A principal característica da proposta é justamente a universalização do benefício. Ou seja, o acesso ao uniforme não ficaria restrito a alunos de famílias consideradas de baixa renda. Todos os estudantes regularmente matriculados na rede municipal seriam contemplados, conforme as regras que ainda serão definidas pelo Poder Executivo.
O texto permite que a prefeitura escolha entre duas formas de execução. Uma delas é a entrega direta dos itens que compõem o vestuário escolar aos estudantes. A outra é a concessão de um benefício financeiro aos responsáveis legais, que poderão utilizar o recurso em estabelecimentos previamente credenciados pelo município. A eventual transferência de recursos poderá ocorrer anualmente, preferencialmente antes do início do ano letivo. O valor do benefício, entretanto, não está definido na proposta. Caberá ao Executivo estabelecer esse montante posteriormente, por meio de regulamentação.

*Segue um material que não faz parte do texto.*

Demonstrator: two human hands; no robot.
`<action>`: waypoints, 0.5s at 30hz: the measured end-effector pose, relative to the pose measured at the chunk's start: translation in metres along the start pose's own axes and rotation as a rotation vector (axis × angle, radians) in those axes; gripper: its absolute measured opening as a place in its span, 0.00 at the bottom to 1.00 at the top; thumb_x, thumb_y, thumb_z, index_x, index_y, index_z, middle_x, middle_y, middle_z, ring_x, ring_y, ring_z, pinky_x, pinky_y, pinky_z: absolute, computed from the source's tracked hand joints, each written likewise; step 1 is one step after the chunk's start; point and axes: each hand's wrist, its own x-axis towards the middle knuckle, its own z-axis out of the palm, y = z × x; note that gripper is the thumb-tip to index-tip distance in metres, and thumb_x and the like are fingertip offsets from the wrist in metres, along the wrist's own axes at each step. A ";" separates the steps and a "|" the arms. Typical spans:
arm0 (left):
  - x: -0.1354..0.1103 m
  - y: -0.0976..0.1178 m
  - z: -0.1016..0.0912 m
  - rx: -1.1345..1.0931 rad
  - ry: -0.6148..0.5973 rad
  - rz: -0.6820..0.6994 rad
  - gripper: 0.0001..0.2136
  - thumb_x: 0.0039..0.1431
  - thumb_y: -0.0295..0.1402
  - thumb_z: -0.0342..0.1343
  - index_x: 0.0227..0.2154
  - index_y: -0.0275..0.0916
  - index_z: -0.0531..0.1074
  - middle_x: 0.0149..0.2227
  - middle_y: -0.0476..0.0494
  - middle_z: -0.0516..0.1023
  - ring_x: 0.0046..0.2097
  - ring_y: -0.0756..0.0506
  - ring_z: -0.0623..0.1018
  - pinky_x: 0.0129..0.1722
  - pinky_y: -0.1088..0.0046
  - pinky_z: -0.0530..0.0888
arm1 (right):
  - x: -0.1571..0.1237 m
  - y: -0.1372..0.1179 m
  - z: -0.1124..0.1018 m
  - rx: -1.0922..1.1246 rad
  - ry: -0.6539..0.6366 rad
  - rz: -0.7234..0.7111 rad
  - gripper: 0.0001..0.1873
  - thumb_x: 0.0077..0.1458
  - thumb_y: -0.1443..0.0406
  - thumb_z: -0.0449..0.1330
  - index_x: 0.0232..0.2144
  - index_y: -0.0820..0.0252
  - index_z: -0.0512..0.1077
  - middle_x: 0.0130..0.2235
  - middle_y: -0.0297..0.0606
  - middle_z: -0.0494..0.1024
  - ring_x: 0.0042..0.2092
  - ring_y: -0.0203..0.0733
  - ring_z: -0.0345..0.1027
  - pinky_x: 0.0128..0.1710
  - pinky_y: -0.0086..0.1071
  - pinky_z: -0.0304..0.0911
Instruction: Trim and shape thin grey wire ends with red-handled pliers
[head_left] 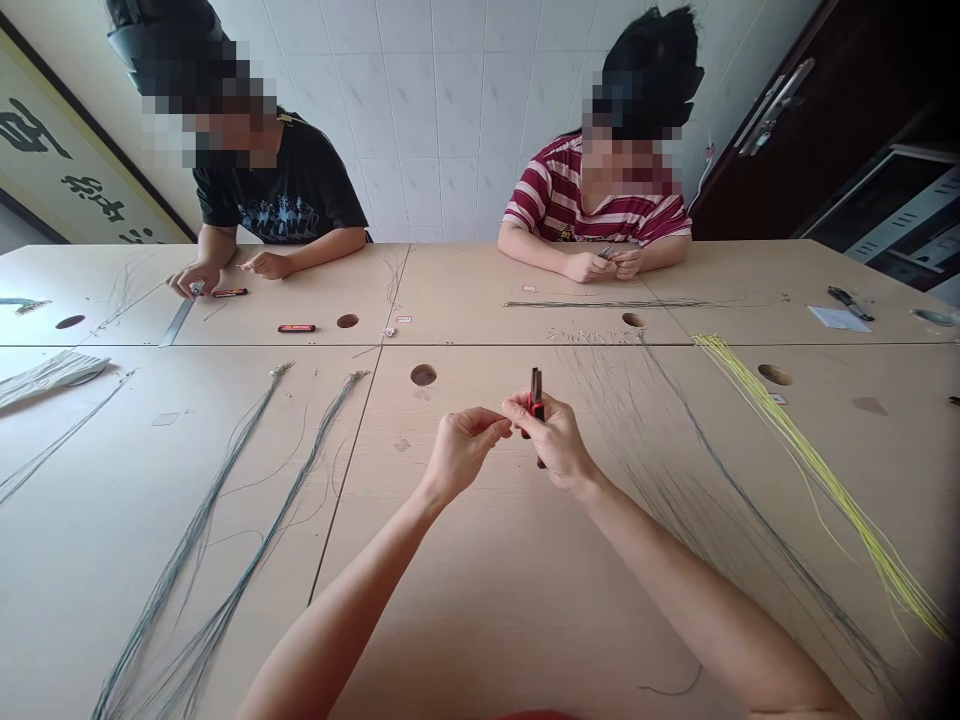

O mesmo decreto deverá detalhar quais peças farão parte do uniforme, os procedimentos para a execução do programa e as regras para o credenciamento das empresas fornecedoras. Assim, embora a lei estabeleça o direito ao benefício, aspectos importantes da política ainda dependerão de decisões administrativas da prefeitura.
A iniciativa é associada à permanência dos estudantes na rede pública, além de objetivos como dignidade, padronização e inclusão no ambiente escolar. A proposta, portanto, trata o uniforme não apenas como item de identificação escolar, mas como uma política de apoio aos alunos.
O impacto financeiro da medida também ficará condicionado à regulamentação. O texto determina que as despesas sejam pagas com dotações próprias do orçamento municipal, com possibilidade de suplementação quando necessária e desde que respeitadas as normas orçamentárias, financeiras e fiscais.
Para os anos seguintes, a prefeitura deverá prever nos respectivos orçamentos os recursos necessários para manter o programa. O texto, porém, não apresenta estimativa do custo anual, número de estudantes que serão atendidos ou valor individual do benefício.
Politicamente, a medida amplia o alcance da política de assistência educacional municipal ao adotar um modelo universal, em vez de concentrar o benefício apenas em famílias de menor renda. Ao mesmo tempo, transfere para a regulamentação decisões relevantes sobre valores, peças, fornecedores e forma de distribuição. O texto aprovado, portanto, estabeleceria a estrutura do programa, mas deixaria para a administração municipal a definição de parte significativa de sua execução prática.